### [Task description]
Copy, from the listing, every line in which the string "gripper" is present.

### [Available data]

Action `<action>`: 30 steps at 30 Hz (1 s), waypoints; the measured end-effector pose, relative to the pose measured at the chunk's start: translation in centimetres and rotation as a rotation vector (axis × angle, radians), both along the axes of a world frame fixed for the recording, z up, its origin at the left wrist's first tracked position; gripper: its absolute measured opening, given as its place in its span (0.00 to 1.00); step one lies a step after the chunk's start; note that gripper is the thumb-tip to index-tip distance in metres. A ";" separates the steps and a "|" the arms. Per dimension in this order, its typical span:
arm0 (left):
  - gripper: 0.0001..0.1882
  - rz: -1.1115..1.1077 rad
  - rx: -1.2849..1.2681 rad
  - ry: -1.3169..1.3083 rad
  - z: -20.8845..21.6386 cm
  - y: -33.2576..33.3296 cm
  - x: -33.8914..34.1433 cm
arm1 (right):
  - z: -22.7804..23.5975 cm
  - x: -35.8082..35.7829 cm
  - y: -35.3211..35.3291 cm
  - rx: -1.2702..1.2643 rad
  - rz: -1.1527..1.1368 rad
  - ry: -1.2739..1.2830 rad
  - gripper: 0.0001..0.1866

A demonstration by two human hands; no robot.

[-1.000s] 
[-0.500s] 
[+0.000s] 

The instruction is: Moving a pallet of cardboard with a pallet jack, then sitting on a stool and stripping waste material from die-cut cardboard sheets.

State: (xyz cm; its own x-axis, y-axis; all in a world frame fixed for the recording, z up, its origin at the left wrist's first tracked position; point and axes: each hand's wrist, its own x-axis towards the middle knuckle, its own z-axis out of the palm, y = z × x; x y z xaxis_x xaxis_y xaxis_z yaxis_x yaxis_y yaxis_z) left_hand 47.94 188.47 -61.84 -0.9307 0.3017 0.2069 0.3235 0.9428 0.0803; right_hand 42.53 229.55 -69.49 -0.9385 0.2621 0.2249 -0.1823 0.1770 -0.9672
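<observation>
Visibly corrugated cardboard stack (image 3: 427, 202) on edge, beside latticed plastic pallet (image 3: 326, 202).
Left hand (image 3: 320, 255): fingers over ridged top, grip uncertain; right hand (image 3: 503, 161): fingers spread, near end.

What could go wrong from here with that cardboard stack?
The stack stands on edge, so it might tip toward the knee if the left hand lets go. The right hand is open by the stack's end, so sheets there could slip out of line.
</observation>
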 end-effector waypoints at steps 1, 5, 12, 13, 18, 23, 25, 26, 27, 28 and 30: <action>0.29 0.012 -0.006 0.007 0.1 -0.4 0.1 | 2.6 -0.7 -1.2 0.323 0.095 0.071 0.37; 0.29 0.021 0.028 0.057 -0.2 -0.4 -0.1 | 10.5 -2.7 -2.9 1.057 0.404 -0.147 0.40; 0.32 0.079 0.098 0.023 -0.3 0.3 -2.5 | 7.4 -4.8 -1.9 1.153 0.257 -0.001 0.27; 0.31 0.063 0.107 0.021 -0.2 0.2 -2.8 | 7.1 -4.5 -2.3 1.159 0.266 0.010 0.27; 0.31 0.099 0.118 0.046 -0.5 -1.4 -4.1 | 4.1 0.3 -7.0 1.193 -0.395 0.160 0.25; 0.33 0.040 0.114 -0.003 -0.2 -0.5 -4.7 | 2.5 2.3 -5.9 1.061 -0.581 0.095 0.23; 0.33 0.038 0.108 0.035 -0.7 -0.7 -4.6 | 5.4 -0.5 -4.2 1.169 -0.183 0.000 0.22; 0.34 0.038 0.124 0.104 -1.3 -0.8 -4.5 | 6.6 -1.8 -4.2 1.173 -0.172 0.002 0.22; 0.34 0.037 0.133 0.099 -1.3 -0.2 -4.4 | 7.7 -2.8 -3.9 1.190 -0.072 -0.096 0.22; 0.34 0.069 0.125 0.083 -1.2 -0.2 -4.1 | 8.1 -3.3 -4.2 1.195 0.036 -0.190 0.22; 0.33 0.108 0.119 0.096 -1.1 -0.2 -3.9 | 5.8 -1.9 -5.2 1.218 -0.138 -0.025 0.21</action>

### [Response to this task]
Action `<action>`: 30 steps at 30 Hz (1 s), waypoints; the measured end-effector pose, relative to the pose measured at the chunk's start: translation in centimetres and rotation as a rotation vector (axis × angle, radians), both along the axes of a world frame fixed for the recording, z up, its origin at the left wrist's first tracked position; gripper: its absolute measured opening, given as its place in its span (0.00 to 1.00); step one lies a step after the chunk's start; note that gripper is the thumb-tip to index-tip distance in metres. A ";" separates the steps and a "|" the arms. Per dimension in this order, its typical span:
  - gripper: 0.0001..0.1882
  - gripper: 0.0001..0.1866

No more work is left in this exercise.